Posted on 11/02/2012 4:00:17 AM PDT by markomalley
The ObamaCare regulation that will require employers to provide insurance coverage with access to a wide variety of contraception has prompted numerous lawsuits across the country challenging that mandate, and opponents are scoring key victories.
The latest legal showdown came Thursday in a federal courtroom in Oklahoma, where the owners of the Hobby Lobby arts and crafts store tried to convince a federal judge to issue an injunction against the mandate, arguing that it would violate the owners' religious beliefs by requiring them to provide access to "abortion-causing drugs and devices."
Though it could take days, even weeks, for Judge Joe Heaton to rule on the injunction, attorneys for Hobby Lobby say they're feeling optimistic.
While Hobby Lobby would be the largest employer to win a reprieve, the company wouldn't be the first.
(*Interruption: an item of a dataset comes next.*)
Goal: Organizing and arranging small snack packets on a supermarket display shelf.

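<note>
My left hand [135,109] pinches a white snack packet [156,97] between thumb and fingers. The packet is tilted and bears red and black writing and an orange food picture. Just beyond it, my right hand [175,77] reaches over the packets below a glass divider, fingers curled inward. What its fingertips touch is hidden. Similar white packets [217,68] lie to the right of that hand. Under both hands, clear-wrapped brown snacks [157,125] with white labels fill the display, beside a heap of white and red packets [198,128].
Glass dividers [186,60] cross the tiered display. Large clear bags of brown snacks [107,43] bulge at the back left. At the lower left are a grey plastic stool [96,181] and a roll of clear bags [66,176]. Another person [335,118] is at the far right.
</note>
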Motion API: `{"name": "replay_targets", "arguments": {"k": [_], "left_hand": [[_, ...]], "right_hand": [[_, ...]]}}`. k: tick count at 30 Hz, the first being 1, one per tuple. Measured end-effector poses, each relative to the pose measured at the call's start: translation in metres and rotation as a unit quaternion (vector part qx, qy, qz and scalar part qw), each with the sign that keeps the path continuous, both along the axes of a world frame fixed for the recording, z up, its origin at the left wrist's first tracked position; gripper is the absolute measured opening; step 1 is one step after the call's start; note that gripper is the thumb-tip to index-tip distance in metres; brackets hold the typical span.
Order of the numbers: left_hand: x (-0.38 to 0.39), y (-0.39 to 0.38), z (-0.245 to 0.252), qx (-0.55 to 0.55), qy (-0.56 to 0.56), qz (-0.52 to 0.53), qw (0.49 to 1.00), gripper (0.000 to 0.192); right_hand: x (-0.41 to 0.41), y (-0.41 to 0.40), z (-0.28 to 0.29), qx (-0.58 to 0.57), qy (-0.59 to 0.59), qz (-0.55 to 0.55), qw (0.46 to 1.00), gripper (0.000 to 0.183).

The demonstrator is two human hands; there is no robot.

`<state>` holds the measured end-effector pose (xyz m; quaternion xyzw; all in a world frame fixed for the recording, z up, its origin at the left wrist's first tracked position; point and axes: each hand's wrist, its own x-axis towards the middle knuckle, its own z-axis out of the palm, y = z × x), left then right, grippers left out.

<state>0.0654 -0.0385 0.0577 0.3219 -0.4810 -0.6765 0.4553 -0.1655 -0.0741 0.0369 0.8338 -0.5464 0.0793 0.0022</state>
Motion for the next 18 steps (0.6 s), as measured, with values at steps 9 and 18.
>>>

Companies in Colorado and Michigan have won temporary injunctions in recent weeks, but there is a much bigger development that takes the fight several steps closer to the Supreme Court.
Liberty University was among the first to file suit against the president's health care law when it initially was passed. The school got as far as the Fourth Circuit, which determined that it could not get to the merits of Liberty's case because of the Anti-Injunction Act.
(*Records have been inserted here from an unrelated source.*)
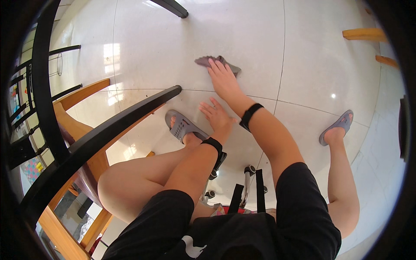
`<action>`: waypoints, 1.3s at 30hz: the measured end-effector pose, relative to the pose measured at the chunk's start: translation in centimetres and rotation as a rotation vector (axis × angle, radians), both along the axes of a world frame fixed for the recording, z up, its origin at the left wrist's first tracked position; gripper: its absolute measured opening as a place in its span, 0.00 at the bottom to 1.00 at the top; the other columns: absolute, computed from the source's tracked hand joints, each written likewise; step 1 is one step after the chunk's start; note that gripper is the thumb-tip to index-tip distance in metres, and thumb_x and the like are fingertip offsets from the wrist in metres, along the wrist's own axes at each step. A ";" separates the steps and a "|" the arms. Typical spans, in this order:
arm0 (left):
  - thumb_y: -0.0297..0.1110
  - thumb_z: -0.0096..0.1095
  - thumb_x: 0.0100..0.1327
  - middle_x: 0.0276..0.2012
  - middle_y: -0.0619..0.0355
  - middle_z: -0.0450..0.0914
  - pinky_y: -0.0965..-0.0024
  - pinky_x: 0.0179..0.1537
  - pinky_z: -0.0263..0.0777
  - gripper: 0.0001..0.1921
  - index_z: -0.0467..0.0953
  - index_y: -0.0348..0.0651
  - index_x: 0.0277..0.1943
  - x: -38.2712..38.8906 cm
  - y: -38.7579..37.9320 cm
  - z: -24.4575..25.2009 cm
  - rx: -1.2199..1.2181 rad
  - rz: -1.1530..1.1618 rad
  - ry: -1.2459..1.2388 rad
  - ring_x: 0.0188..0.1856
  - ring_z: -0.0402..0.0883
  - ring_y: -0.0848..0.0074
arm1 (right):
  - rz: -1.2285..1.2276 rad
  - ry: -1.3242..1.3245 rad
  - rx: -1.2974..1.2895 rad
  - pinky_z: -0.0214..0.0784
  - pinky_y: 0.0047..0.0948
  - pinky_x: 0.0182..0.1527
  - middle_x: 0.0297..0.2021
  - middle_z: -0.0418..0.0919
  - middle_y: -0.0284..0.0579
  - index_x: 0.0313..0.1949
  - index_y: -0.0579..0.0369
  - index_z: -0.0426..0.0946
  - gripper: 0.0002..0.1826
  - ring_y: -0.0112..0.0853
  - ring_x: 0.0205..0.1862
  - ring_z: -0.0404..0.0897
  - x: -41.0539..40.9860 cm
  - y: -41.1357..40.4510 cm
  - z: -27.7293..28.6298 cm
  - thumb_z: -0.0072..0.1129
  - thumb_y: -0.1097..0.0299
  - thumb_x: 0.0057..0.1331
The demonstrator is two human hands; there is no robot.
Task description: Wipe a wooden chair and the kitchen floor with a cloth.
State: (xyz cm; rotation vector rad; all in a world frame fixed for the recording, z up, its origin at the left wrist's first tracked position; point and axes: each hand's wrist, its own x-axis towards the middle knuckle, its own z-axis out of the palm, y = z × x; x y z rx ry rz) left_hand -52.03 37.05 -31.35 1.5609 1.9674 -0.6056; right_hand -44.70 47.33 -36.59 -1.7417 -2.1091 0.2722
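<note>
A grey-brown cloth (234, 69) lies crumpled on the tiled floor (247, 39). My right hand (224, 78) rests on it with the palm down and the fingers stretched over its middle; the cloth is not gripped. Nearer to my body, my left hand (217, 115) hovers over or touches the tiles, its fingers spread and nothing in it. Whether it touches the floor I cannot tell. Each forearm wears a black strap.
A black metal table leg (130, 115) stands left of my hands, beside a wooden chair (97, 162). Another black leg (172, 7) is at the top. My slippered feet stand either side, left slipper (182, 126) and right slipper (341, 125). A wheeled chromed stand or chair base (246, 187) is below.
</note>
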 end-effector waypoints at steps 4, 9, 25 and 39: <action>0.34 0.76 0.46 0.68 0.20 0.35 0.45 0.70 0.41 0.59 0.37 0.34 0.72 -1.3 -1.0 -2.0 0.159 -0.014 -0.020 0.71 0.32 0.30 | 0.018 -0.043 -0.167 0.66 0.37 0.50 0.61 0.70 0.45 0.48 0.57 0.76 0.16 0.37 0.52 0.71 -1.1 4.4 1.2 0.53 0.71 0.60; 0.37 0.78 0.45 0.68 0.19 0.33 0.45 0.71 0.37 0.61 0.36 0.33 0.72 -1.3 -1.0 -0.8 0.134 -0.025 -0.130 0.71 0.30 0.28 | 0.026 -0.048 -0.071 0.66 0.37 0.46 0.56 0.74 0.44 0.38 0.55 0.80 0.10 0.36 0.51 0.71 -0.8 1.4 -0.2 0.54 0.68 0.59; 0.39 0.71 0.53 0.69 0.23 0.32 0.44 0.69 0.45 0.53 0.38 0.37 0.72 -0.5 -0.2 -0.5 0.049 0.014 -0.010 0.71 0.33 0.29 | -0.057 -0.034 0.082 0.68 0.39 0.41 0.55 0.75 0.42 0.36 0.54 0.79 0.08 0.34 0.48 0.73 -0.9 1.7 -0.6 0.55 0.68 0.58; 0.41 0.86 0.35 0.69 0.23 0.27 0.47 0.69 0.49 0.70 0.34 0.37 0.72 -1.2 -0.3 -0.7 0.032 0.075 -0.030 0.72 0.30 0.34 | -0.134 0.228 -0.069 0.68 0.38 0.44 0.44 0.72 0.46 0.60 0.47 0.69 0.25 0.41 0.46 0.73 1.2 0.3 0.1 0.50 0.74 0.62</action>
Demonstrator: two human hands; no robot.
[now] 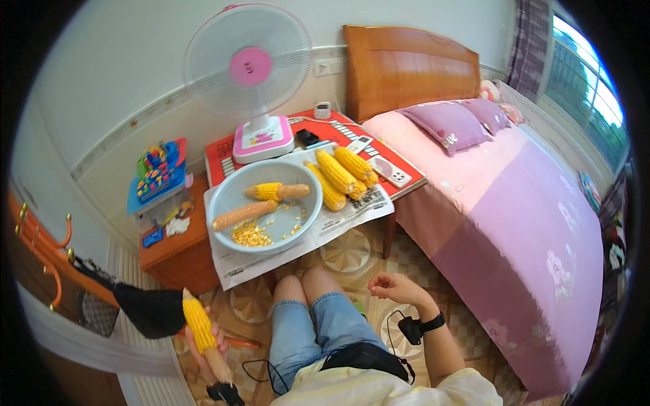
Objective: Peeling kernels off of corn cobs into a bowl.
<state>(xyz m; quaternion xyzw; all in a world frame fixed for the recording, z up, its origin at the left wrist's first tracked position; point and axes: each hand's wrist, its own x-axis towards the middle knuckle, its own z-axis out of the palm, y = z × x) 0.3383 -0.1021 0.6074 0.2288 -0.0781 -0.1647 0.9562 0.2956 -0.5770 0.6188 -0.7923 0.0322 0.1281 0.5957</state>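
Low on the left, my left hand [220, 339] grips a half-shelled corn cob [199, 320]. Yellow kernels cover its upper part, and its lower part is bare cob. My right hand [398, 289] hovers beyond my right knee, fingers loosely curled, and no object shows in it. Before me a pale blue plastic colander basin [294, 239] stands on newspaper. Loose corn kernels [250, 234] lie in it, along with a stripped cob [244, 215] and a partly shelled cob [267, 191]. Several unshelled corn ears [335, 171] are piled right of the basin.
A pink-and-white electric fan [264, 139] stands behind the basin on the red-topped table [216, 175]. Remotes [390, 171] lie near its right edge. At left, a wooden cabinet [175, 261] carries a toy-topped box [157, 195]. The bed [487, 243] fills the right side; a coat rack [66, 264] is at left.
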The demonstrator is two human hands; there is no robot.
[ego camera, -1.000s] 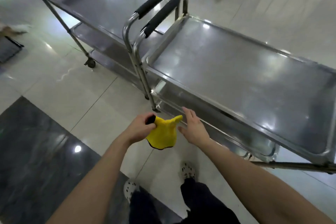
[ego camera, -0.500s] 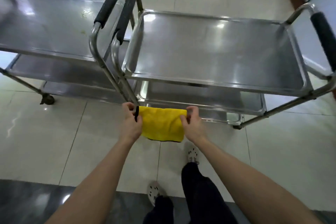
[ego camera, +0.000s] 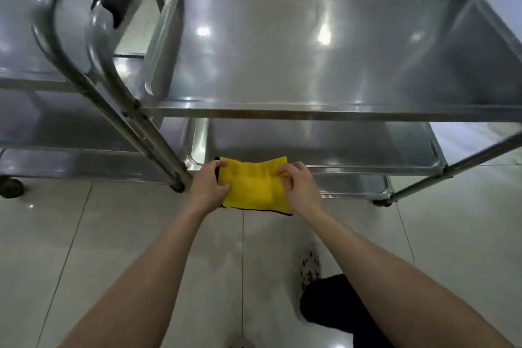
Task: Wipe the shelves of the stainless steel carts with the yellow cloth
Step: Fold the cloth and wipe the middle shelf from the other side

(Excerpt) Read more at foxnews.com ...
So we can be betrayed by Judas Roberts on this issue......again.
That will let businesses PLAN ahead.
Then it's creating jobs by getting rid of the EPA and the "walls" they've created.
WE NEED THE SENATE, TOO.
If the GOP had cojones, they’d impeach and remove both Roberts and Kagan for their judicial misconduct in the Obamacare case.
That is as important as winning the Presidency. Can't enphasize it enough.
Exactly. Roberts isn’t going to rule any different if the case is about religious freedom than he did when it was about the constitutionality of the mandate. I can safely say this, because he didn’t rule that case based on the merits, but based on his personal desire to preserve the piece of crap law. So, unless his personal desires, and his foolish notion that his personal desires are proper things to base judgements on, have changed, he will no doubt rule in favor of the law again.